En septiembre, se denegó el asilo a 772 eritreos que ya lo habían solicitado en Italia, frente a los 24 de junio, según los datos publicados por la Secretaría de Estado para las Migraciones (SEM) de Berna.

"Ha habido un importante aumento de eritreos que llegan a Suiza este verano y que procedían de Italia.
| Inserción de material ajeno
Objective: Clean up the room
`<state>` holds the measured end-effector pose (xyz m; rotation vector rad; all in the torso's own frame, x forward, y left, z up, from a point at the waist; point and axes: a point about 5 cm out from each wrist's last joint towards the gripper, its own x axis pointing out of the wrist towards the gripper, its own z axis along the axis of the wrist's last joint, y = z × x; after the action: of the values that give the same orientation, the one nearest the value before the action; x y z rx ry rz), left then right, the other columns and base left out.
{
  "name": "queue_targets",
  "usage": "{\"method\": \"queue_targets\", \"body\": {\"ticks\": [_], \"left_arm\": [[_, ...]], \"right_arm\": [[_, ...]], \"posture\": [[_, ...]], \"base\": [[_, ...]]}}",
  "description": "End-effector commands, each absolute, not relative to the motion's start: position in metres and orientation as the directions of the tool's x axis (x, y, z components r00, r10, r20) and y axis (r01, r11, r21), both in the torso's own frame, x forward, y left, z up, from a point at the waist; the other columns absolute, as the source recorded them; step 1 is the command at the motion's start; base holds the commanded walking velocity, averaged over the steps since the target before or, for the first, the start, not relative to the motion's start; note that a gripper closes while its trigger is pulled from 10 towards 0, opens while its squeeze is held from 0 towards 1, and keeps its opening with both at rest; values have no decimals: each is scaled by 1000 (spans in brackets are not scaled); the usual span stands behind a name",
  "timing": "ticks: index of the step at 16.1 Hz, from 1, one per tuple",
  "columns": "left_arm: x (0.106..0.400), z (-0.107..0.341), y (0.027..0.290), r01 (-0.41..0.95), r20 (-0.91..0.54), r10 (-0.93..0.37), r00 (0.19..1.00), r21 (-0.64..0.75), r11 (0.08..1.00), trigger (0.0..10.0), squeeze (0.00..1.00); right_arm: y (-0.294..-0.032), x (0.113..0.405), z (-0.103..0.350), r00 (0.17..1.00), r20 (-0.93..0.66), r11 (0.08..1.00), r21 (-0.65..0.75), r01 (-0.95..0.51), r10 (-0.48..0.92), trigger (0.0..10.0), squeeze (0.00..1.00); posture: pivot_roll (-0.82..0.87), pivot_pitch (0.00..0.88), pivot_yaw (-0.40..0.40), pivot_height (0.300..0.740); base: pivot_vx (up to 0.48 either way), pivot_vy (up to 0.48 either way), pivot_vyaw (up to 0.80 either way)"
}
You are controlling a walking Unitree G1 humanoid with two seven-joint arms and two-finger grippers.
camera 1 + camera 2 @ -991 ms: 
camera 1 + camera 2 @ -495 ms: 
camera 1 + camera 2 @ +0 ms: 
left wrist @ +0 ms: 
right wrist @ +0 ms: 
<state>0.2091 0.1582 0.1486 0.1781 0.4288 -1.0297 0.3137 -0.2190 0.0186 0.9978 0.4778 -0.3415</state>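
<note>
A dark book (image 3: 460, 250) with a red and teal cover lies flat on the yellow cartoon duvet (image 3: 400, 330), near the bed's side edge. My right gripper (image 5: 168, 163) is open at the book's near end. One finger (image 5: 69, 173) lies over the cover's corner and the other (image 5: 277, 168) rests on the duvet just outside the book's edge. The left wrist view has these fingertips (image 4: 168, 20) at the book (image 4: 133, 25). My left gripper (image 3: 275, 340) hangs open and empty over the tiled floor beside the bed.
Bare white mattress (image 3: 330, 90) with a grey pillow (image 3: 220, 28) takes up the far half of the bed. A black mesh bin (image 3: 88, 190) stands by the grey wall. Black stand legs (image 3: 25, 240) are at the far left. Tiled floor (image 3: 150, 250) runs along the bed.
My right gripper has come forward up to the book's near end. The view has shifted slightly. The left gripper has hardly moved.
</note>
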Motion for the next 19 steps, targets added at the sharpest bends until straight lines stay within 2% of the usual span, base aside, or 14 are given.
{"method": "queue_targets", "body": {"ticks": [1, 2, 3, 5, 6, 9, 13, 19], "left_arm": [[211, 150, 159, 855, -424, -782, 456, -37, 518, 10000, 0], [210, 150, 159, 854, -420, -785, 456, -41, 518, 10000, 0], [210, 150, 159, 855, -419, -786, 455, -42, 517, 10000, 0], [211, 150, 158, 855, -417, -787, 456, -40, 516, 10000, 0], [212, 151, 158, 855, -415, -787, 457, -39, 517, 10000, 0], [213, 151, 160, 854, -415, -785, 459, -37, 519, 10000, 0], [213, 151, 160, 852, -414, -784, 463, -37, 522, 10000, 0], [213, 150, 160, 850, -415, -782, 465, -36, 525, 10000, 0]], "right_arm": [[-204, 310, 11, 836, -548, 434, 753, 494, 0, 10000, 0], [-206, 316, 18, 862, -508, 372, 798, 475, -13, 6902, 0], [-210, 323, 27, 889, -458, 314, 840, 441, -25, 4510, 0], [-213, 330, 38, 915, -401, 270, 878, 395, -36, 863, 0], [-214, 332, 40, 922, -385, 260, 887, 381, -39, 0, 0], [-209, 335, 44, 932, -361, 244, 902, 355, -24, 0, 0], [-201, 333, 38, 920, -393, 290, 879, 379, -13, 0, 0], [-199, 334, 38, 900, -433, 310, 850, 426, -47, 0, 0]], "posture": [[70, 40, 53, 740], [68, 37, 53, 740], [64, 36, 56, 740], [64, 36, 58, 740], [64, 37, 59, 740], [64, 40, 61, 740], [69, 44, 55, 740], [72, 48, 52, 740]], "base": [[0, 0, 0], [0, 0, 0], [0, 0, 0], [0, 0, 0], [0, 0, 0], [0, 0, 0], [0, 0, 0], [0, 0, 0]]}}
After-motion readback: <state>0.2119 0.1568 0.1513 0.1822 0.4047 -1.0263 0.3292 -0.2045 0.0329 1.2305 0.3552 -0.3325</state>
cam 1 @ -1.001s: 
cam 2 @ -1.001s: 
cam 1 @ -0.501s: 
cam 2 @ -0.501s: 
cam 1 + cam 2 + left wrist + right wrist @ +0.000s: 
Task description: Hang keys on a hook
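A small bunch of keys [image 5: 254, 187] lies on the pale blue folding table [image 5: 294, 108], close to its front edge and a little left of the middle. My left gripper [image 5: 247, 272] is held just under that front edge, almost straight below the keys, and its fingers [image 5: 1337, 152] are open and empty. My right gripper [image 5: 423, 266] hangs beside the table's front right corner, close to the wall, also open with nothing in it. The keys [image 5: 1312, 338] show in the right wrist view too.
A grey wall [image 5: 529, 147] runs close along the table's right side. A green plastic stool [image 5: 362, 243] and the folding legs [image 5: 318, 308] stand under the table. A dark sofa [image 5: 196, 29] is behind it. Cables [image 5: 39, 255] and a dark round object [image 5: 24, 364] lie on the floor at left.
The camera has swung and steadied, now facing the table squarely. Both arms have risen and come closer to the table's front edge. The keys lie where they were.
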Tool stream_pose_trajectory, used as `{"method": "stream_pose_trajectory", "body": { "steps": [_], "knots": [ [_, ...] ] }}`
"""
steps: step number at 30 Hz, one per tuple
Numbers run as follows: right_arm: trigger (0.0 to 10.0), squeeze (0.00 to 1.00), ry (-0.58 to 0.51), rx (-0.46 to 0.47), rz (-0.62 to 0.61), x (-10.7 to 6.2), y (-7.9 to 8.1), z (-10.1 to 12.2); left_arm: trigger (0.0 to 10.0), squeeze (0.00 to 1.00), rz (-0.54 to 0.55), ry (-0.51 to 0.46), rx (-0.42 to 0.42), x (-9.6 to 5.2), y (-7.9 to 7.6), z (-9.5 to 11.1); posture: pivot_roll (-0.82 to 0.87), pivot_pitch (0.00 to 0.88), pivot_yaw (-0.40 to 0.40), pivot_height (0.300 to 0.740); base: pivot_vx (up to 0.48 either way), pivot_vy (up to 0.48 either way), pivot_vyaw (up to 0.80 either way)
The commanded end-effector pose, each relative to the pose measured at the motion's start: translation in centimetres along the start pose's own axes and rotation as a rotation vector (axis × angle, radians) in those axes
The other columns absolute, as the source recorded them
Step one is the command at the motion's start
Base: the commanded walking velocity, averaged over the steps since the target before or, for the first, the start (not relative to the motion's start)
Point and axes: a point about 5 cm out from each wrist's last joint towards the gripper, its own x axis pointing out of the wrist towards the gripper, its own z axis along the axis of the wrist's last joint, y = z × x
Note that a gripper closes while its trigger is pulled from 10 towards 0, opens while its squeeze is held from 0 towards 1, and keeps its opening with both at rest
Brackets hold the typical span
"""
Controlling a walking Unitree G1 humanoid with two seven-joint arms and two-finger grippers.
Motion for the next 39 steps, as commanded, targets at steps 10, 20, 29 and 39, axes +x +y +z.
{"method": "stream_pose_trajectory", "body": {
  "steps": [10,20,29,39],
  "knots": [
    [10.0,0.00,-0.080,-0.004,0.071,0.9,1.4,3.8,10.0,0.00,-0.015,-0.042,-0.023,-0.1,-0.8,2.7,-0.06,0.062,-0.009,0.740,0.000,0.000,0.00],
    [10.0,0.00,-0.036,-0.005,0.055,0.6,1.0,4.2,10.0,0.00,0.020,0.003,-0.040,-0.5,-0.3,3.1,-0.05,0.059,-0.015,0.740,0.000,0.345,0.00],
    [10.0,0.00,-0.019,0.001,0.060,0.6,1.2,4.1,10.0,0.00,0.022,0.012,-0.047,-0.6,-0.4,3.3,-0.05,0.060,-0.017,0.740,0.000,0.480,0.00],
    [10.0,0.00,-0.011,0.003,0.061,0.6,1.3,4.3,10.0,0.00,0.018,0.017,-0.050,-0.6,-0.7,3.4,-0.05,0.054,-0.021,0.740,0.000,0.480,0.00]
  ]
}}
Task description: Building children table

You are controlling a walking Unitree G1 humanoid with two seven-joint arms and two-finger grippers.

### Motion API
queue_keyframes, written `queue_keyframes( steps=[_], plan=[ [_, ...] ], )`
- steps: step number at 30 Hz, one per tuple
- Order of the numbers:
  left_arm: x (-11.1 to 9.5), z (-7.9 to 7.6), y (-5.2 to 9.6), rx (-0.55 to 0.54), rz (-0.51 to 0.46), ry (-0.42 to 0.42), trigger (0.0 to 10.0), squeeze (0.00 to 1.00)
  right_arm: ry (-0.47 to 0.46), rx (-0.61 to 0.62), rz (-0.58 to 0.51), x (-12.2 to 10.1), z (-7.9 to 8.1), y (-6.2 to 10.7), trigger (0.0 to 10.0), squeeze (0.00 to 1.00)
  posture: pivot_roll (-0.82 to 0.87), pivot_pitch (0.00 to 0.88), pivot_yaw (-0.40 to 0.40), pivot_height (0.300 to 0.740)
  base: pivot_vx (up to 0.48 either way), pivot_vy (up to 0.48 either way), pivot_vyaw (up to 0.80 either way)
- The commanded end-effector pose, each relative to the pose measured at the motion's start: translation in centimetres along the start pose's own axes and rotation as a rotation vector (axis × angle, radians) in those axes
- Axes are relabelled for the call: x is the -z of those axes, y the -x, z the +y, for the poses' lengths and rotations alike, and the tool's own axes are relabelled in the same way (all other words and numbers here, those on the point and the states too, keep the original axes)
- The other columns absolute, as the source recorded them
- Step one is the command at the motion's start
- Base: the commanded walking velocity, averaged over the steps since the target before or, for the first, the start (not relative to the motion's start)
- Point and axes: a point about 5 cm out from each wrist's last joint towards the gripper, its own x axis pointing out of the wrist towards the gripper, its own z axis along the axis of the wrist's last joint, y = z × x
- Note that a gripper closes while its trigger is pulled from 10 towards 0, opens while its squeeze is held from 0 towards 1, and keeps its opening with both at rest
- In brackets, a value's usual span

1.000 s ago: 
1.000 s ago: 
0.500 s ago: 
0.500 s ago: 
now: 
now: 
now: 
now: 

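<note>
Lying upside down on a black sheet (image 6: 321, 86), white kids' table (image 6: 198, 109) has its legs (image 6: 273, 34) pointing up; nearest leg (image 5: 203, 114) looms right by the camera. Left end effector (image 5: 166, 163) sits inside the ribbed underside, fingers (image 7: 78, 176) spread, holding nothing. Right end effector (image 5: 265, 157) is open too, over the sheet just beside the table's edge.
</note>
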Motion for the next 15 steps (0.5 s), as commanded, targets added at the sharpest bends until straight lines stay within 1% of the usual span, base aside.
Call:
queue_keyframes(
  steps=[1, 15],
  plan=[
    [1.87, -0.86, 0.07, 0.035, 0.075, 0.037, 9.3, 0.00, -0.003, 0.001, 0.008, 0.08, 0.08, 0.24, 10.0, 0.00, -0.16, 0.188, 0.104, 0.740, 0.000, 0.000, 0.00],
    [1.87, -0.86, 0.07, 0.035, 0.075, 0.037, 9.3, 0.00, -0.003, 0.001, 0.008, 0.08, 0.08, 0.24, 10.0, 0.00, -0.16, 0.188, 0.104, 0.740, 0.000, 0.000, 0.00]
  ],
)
Por tanto, es Italia la que debe gestionar sus demandas de asilo, como establecen los acuerdos de Dublín", indicó un portavoz del SEM.

Los eritreos son el primer grupo de demandantes de asilo en Suiza. En 2014, se registraron 7.000 solicitudes por parte de este colectivo, de las que se aceptaron un 85%. Y en el tercer trimestre de 2015, 5.127 nacionales eritreos solicitaron asilo en Suiza, lo que supone un 56% más que en el trimestre anterior.

Los demandantes de asilo eritreos llegan a Suiza atravesando Libia, el Mediterráneo e Italia.

La llegada de solicitantes de asilo eritreos estalló en 2007, después de que una decisión administrativa suiza de 2005 reconociera la deserción como un motivo que da derecho, casi sistemáticamente, al estatuto de refugiado. Así, de las 159 solicitudes que hubo en 2005, se pasó a 1.201 en 2006, un aumento del 655%.

Desde entonces, la diáspora no ha dejado de aumentar y, a pesar de un endurecimiento de la ley en 2013, los desertores eritreos obtienen siempre protección en Suiza. Casi la mitad de ellos recibe el estatuto de refugiado y la otra mitad, la admisión provisional.